YOUR INSTRUCTIONS
Your answer must consist solely of the line containing "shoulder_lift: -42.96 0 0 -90" and all subsequent lines through the end of the entries, reproduced exactly.

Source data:
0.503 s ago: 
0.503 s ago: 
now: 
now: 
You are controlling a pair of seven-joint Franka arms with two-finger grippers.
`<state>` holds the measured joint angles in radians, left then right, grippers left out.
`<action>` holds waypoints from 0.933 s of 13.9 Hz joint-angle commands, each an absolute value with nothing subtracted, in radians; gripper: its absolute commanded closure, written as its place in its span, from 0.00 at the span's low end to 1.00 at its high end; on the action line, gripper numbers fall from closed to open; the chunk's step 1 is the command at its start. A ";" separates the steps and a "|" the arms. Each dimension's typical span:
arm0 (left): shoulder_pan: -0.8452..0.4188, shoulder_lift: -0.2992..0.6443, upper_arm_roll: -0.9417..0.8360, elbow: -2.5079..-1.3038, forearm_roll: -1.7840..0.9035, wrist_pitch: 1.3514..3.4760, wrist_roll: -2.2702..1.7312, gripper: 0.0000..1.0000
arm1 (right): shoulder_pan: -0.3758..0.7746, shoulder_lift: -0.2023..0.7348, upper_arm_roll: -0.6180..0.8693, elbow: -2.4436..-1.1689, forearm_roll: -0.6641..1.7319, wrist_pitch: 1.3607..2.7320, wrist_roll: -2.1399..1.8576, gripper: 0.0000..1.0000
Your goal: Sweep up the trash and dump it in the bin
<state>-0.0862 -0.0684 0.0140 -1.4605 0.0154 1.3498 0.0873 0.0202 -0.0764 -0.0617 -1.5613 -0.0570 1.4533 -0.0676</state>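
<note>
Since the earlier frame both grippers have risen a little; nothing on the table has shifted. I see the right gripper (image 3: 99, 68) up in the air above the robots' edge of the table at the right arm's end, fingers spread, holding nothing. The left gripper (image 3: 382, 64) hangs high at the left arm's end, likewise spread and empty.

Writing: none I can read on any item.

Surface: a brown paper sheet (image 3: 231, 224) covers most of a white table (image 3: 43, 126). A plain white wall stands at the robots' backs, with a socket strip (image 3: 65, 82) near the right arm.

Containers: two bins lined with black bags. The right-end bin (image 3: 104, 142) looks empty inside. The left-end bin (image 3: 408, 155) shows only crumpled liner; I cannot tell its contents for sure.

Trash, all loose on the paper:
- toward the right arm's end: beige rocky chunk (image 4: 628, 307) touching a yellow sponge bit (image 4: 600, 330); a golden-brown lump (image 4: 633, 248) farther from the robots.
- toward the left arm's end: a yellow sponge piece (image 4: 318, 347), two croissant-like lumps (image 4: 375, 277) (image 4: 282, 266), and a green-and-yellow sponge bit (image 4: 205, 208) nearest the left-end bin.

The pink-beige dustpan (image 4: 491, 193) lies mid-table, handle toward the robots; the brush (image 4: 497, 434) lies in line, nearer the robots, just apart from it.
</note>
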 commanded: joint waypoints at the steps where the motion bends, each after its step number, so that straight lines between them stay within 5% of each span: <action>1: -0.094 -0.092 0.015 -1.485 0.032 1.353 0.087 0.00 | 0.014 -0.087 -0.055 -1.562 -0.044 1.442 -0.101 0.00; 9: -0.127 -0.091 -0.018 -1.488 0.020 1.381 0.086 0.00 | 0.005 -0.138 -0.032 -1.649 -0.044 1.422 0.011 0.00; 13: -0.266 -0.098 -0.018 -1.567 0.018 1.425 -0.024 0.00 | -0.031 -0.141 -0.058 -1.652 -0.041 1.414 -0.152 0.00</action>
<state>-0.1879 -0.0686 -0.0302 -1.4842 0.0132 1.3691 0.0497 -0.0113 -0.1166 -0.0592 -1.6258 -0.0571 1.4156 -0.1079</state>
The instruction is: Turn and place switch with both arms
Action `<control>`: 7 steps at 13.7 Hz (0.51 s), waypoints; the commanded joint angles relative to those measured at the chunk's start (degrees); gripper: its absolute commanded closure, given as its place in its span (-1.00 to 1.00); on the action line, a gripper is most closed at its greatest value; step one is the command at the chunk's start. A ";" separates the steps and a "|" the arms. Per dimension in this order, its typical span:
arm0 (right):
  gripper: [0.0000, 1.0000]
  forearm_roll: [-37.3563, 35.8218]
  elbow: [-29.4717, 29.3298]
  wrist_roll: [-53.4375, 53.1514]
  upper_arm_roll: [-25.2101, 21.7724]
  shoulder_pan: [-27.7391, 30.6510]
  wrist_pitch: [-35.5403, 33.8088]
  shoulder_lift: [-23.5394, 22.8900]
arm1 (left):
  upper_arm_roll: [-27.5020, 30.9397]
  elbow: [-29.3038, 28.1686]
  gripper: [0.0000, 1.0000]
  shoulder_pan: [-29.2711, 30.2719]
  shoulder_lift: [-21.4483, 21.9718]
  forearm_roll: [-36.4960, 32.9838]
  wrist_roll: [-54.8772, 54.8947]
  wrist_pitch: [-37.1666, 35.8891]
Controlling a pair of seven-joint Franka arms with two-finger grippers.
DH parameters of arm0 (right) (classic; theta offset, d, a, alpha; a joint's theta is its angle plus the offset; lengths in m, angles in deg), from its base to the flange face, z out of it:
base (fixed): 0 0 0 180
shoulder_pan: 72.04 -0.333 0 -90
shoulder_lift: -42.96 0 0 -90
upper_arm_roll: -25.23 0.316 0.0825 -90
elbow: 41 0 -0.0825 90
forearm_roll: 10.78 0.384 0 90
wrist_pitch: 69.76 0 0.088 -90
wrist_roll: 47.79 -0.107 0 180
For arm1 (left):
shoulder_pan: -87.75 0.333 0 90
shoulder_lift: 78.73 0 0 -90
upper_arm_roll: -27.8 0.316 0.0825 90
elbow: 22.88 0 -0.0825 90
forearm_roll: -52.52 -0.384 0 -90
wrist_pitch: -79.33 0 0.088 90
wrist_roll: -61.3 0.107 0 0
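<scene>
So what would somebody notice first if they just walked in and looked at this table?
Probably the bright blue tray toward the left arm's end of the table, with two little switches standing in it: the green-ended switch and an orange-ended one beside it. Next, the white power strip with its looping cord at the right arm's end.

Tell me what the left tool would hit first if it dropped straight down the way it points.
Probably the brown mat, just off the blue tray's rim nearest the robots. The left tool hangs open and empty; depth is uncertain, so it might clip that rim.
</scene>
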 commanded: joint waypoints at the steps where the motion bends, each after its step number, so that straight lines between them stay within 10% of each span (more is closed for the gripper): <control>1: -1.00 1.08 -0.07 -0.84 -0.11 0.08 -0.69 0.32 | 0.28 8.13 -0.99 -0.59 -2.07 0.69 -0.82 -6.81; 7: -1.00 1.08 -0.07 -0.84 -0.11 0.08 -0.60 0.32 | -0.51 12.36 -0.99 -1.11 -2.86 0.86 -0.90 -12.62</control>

EXERCISE RESULT
shoulder_lift: -42.96 0 0 -90
upper_arm_roll: -25.23 0.316 0.0825 -90
elbow: 41 0 -0.0825 90
forearm_roll: 10.78 0.384 0 90
wrist_pitch: 69.76 0 0.088 -90
wrist_roll: 47.79 -0.107 0 180
For arm1 (left):
shoulder_pan: -87.75 0.333 0 90
shoulder_lift: 78.73 0 0 -90
upper_arm_roll: -27.8 0.316 0.0825 90
elbow: 22.88 0 -0.0825 90
forearm_roll: -52.52 -0.384 0 -90
wrist_pitch: -79.33 0 0.088 90
wrist_roll: -61.3 0.107 0 0
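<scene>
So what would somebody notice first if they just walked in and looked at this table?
Probably the bright blue tray toward the left arm's end of the table, with two little switches standing in it: the green-ended switch and an orange-ended one beside it. Next, the white power strip with its looping cord at the right arm's end.

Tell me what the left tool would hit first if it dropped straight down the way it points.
Probably the brown mat, just off the blue tray's rim nearest the robots. The left tool hangs open and empty; depth is uncertain, so it might clip that rim.
</scene>
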 commanded: joint waypoints at the steps where the motion bends, each after its step number, so that straight lines between them stay within 10% of each span (more is closed for the gripper): <control>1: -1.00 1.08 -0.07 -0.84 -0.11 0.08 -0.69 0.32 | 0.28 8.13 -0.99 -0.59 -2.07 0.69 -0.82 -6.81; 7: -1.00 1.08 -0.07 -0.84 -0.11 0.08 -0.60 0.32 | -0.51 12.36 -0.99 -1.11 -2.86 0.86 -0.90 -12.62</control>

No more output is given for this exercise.